§ DIRECTIONS
Quote the listing below word for word, stopping after the line that contains "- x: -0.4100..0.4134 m".
▼▼▼
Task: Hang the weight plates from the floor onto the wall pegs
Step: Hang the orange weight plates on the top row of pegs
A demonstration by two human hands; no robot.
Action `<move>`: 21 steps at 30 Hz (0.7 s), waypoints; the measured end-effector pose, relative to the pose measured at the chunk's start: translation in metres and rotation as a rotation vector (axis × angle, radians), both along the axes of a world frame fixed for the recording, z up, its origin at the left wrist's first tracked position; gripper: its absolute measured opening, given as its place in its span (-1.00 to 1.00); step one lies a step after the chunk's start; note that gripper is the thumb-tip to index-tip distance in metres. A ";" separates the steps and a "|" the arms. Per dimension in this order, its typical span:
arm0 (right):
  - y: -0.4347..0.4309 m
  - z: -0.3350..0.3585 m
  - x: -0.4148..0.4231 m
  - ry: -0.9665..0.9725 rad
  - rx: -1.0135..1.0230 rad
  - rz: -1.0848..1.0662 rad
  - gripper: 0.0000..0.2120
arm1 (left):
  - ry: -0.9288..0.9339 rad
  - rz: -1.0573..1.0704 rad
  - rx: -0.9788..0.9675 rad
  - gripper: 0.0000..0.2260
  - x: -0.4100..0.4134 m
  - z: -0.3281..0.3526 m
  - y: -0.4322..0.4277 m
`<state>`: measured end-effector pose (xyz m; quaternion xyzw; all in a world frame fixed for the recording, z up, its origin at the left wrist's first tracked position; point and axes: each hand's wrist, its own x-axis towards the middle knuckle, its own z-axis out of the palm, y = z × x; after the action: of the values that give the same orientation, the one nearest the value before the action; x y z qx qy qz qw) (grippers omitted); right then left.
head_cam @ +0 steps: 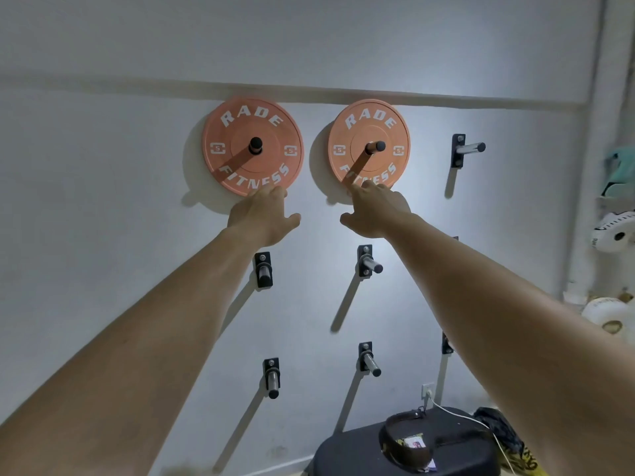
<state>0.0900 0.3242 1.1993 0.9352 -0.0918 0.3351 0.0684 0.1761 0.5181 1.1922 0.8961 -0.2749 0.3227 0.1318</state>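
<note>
Orange plates, two of them, hang on the top pegs of the wall (103, 166) — the left plate (252, 146) directly above the left hand (263, 218), the right plate (369, 146) directly above the right hand (376, 211). Both hands are spread open, gripping nothing, fingertips touching each plate's lower rim. Five empty pegs show clearly — one (470, 147) right of the right hand, four below the hands. Below them, a black case (343, 455) holds sunglasses (407, 444) on its lid.

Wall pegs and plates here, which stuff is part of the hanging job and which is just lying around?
Part of the job: left orange plate, right orange plate, empty pegs such as the top right peg, left hand, right hand.

Lying about: black case, white cable.
</note>
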 end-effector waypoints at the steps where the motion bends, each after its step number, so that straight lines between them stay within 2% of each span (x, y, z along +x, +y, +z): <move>1: 0.004 -0.002 -0.012 -0.001 0.005 -0.004 -0.53 | -0.002 -0.007 -0.004 -0.47 -0.012 -0.002 0.004; 6: 0.025 -0.017 -0.061 0.006 0.038 -0.002 -0.57 | 0.031 -0.036 0.002 -0.47 -0.054 -0.021 0.021; 10: 0.037 -0.051 -0.093 0.114 0.108 -0.057 -0.53 | 0.072 -0.054 0.025 -0.46 -0.086 -0.053 0.023; 14: 0.044 -0.093 -0.118 0.193 0.138 -0.053 -0.66 | 0.132 -0.070 0.047 -0.46 -0.113 -0.088 0.022; 21: 0.022 -0.182 -0.154 0.313 0.192 -0.113 -0.48 | 0.268 -0.108 0.135 -0.45 -0.150 -0.171 -0.006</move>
<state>-0.0641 0.3464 1.0173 0.9715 -0.1637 0.1708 0.0111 0.0257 0.5122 1.0214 0.9219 -0.3237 0.1735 0.1237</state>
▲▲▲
§ RESULT
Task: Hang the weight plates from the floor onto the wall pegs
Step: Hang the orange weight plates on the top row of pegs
A demonstration by two human hands; no robot.
Action `<move>`: 21 steps at 30 Hz (0.7 s), waypoints; the measured end-effector pose, relative to the pose measured at the chunk's start: translation in metres and rotation as a rotation vector (axis × angle, radians), both along the axes of a world frame fixed for the recording, z up, its origin at the left wrist's first tracked position; gripper: its absolute measured opening, given as its place in its span (-1.00 to 1.00); step one lies a step after the chunk's start; note that gripper is the thumb-tip to index-tip distance in metres. A ";" separates the steps and a "|" the arms. Per dimension in this order, its typical span:
arm0 (right):
  - y: -0.4347..0.4309 m
  - z: -0.3350..0.3585 m
  - x: -0.4148..0.4231 m
  - ry: -0.9665..0.9725 rad
  - rx: -1.0135..1.0230 rad
  - rz: -1.0848..1.0662 rad
  - gripper: 0.0000..0.2120
arm1 (left):
  - ry: -0.9288..0.9339 rad
  - rz: -1.0573..1.0704 rad
  - rx: -0.9788..0.9675 rad
  - gripper: 0.0000..0.2260
  - x: -0.4100..0.4134 m

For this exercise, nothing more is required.